何だかんだあって、魔物の魂を渋々麻袋から解放した死神さん


そしてなんだかんだで魔王城。


「くっ…ここまで長かったなぁ」


「いや、多分数分だったよ?色々飛ばしまくって数分だったよね」


「その数分に長い出会いと別れがあったやろ!」


「出会って数秒で別れがあったよね?」



実は魔王城に来るまで仲間になりそうな人達がいたんだけど、死神さんが魂を奪ってしまった。魂を奪わなきゃ行けないリストに入っていたらしい。というわけでパーティは死神さんと僕だけである。
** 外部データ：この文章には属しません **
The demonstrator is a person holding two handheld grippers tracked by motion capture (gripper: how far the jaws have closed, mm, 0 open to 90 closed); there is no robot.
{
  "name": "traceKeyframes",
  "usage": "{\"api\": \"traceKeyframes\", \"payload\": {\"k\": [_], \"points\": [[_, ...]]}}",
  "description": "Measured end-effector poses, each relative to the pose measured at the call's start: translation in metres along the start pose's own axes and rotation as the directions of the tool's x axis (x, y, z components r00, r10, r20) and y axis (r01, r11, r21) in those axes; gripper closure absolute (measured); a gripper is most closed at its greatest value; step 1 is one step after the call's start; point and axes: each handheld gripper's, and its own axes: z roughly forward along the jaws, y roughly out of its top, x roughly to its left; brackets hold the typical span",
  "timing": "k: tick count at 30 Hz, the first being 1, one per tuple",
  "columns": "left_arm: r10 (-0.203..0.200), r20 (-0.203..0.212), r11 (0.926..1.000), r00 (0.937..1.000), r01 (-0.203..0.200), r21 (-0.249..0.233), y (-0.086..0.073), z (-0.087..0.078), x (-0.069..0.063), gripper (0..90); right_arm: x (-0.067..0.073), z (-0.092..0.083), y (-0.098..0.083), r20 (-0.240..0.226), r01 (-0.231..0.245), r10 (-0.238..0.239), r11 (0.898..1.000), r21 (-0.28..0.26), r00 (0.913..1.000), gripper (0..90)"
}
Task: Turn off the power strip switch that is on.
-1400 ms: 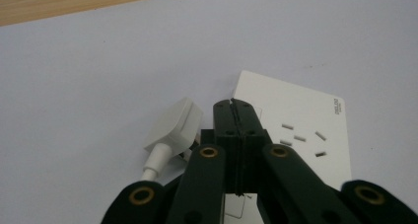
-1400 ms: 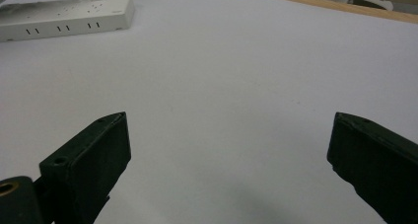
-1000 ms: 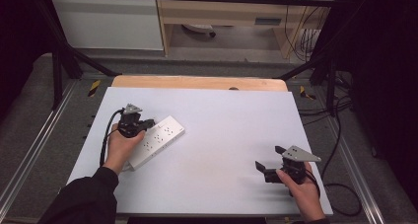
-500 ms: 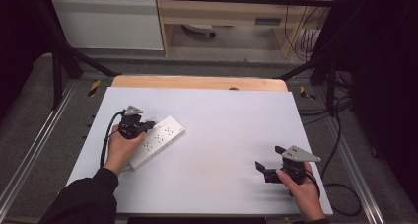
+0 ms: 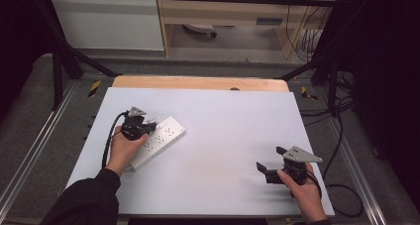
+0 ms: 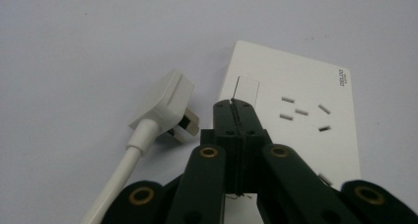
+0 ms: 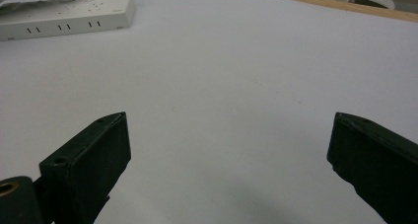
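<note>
Lying just L of closed left tool: white plug.

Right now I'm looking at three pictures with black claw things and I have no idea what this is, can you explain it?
A person sits at a white table, holding a hand tool with two black jaws in each hand. One picture looks down from above; the other two come from cameras riding on each tool. The left gripper has its jaws closed over a white power strip, beside a loose white plug. The right gripper rests with jaws wide apart, holding nothing.
</note>
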Motion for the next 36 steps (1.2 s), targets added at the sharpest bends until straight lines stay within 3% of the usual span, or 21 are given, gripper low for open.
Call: {"api": "traceKeyframes", "payload": {"k": [36], "points": [[0.002, 0.007, 0.9999, 1.0, -0.002, 0.014, 0.0005, 0.0019, 0.0003, 90.0, 0.0002, 0.0008, -0.0003, -0.004, 0.01, -0.01, 1.0, 0.006, 0.9999, 3.3]]}}
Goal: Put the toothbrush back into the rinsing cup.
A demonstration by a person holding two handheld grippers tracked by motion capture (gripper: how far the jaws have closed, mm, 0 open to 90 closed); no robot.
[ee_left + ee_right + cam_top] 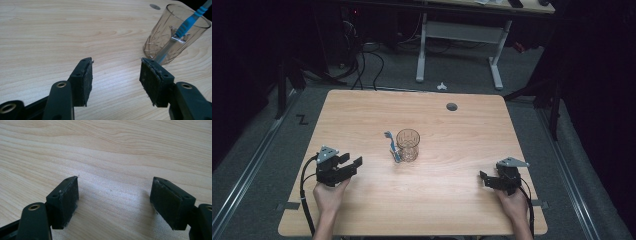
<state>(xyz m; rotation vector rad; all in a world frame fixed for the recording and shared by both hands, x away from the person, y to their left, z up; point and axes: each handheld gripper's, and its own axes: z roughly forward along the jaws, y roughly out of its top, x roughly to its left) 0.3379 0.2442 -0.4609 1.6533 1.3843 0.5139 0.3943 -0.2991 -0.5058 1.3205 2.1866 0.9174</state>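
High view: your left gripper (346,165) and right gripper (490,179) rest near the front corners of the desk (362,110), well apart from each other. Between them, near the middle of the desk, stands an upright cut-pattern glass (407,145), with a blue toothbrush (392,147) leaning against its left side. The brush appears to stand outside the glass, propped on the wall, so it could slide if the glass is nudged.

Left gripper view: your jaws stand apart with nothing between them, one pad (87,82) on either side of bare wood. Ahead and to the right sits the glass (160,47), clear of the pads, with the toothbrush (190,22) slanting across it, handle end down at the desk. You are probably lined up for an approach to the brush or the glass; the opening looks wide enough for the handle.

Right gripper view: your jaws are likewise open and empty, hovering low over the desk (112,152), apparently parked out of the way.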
かつてこんなに寂しいパーティはあっただろうか。ちなみに僕事勇者のレベルは1…ここまで弱い勇者がいただろうか



そして何やかんやあって魔王の玉座。



「え?!もう来たnゲフンゲフン!!」


(そりゃそうなるよね数分だもんここまで)


「クックックッよくぞ参ったな…勇者たちよ…っていうか人数少なくない?2人?え?しかも勇者レベル1なんだけど」


(そうなるよね…)


「よぉ、魔王待たせたなぁ?人生…いや、魔生にやり残したことはないか?」


「クックックッ…威勢がいいな」


(…あれ?なんか、死神さんが勇者的な立ち位置じゃない?)


「よし、やるか…俺は準備バッチグーやで?」


「まぁ、まて…お前らに選択肢をy」


「いらん!!」


「え?いや、聞いt」


「いらん!!どうせはいしか選べんやつやろ!!知っとるねんぞこちとら!」


「ちゃんと進むk」


「いらんって言ってるやろ!!もう選択肢決まってるくせにはいを選べな意味無い選択はいらんねん!」


「はいもいいえもあるから!!聞いて?!大丈夫だから!大丈夫だから魔王様選択肢あげるから!!」


「…ほんまか?ほんまやねんな…?」


(…あれ?死神さん、はいとかいいえとか選んだっけ?)


「ゴホンッ…き、気を取り直して聞こう。」


「なんや?」


「我と一緒に世界を征服せぬか?共に征服したあかつきには、お前に世界の半分をやr」


「は?いやいや、は?」


「え?魔王変な事言った?大丈夫だと思うんだけど…台本通り…なんだけど」


「いや、俺に世界の半分くれたとして…残りの半分はお前なん?」


「そう、なる…だろ?え?」


「いやいや、いやいやいやいや!!お前半分もいらんやん!!」


「え?!なんで?!」


「いやだって、街を襲ったんとか…お前じゃないやん…お前の手下やん」


「でも魔王だし…一番偉いし指示も出てたし…魔物の手下作ったの魔王だし」


「でも、世界巡ったんはお前の手下やし街襲ったり崩壊させたりさせたんはお前の手下やん?お前は魔王とかいって玉座に座ってるだけやったん?え?世界うろちょろした?」


「いや、魔王は…どっしり構えてるものだし」


「つまりこれからもここの玉座でどっしり構えてるだけやろ?なら世界の半分もいらんやん。この部屋の敷地があればいいんやったらさ問いかけはこうやん…『協力するならば、お前に世界の9割をやろう』やろ?」


「いやいやいやいや!お前こそ9割もいらないだろ!?9割人間の世界にするつもりか?!魔物はどうするつもりだ!生きるなと言うのか?!」


「いや!俺達は世界回ってるやん!お前よりもなんぼも歩いたで?お前よりも世界グルングルン回って行ってるし、別に9割貰ったとしても全部人間の世界にするとは言ってませぇ〜ん!俺はそんなせこい考えじゃありませぇん」


「じゃあ!9割貰ったとして何をするつもりだ!!」


「え?そんなん決っとるやん?3割は人間だけの世界、3割は魔物だけの世界、そして残りの3割は人間と魔物が共存できる世界にするんや!!」


「なん…だと…」


(凄い…死神さん勇者みたい!僕何もしてない!というか僕忘れられてない?!)


「お前は知らんやろうな!!ヒキニートのお前には!!人間と仲良くしたいという魔物もこの世界にはおるんや!魔物を作っても心までは作れんもんやな!残念やったな!」


「ふ、ふはははははは!!妄想の話だな…人間どもはその意見を果たして受け入れると思うか?いいや!!受け入れはしないだろう!それが人間だ!自分と違うものは排除しようとする…それが人間なのだ!!」


「そんな奴がいたら……魂を奪って従わせるに決まってるやろぉおおおおおおおおおおおおおおおおお!!」


「「えぇええええええええ?!結局は力技ぁあああああああ?!?!?!」」


「……!!ま、まさか…き、貴様」


「あぁ、そのまさかや…俺に従わん魔物も人間も魂を奪う…俺には逆らえんようにするんや、死は怖いよなぁ?恐ろしいよなぁ?」


「な、なんてやつだ!!死という恐怖を植え付ける気か…!!貴様なんぞに世界は渡すものか!!」


「ほぉ…せやなぁ、お前が負けたらお前の魂と世界を貰うことにするわ」


「…!!ふん、我の魂など貴様にくれてやろう…だが我も負けるつもりはさらさらない!!世界は…我が貰う!貴様にはやらぬ!誰の魂も貴様には渡さぬ!」


「アハハハハハハハハハハハハハハハハハハハハハハハハハハハハハ!お前の死の恐怖に歪んだ顔を見るのが楽しみやなぁああああああああぁぁぁ!!」


「覚悟せよ!!外道!!!」



(……あれ?死神さんが悪役に見えるぞ?なんか魔王が勇者に見えない?!ねぇ!!なにこれ?!あれ?!僕勇者なのに…あ、あれ?!おかしいな?!あれれれれ?!)












「…っていう夢を見たんだけど」


「俺のイメージ最後悪すぎやん?!俺が裏ボスやん!!ちなみに最後どうなるんや!?」


「いや、そこで目が覚めちゃった」


「もう1回今から寝ろ!!続き見てこいきになるぅううううああああああああ!!」


「いやいやいやいや、もう目がぱっちりだよ!!もう寝れないよ!!」


「寝て!!お願いだからぁあああああああねてぇえええええやぁああああああああ!!!」


「むぅううううりぃいいいいいいいいい!!」



ちなみにその日を境に死神さんの勇者ごっこに飽きが来たのだった。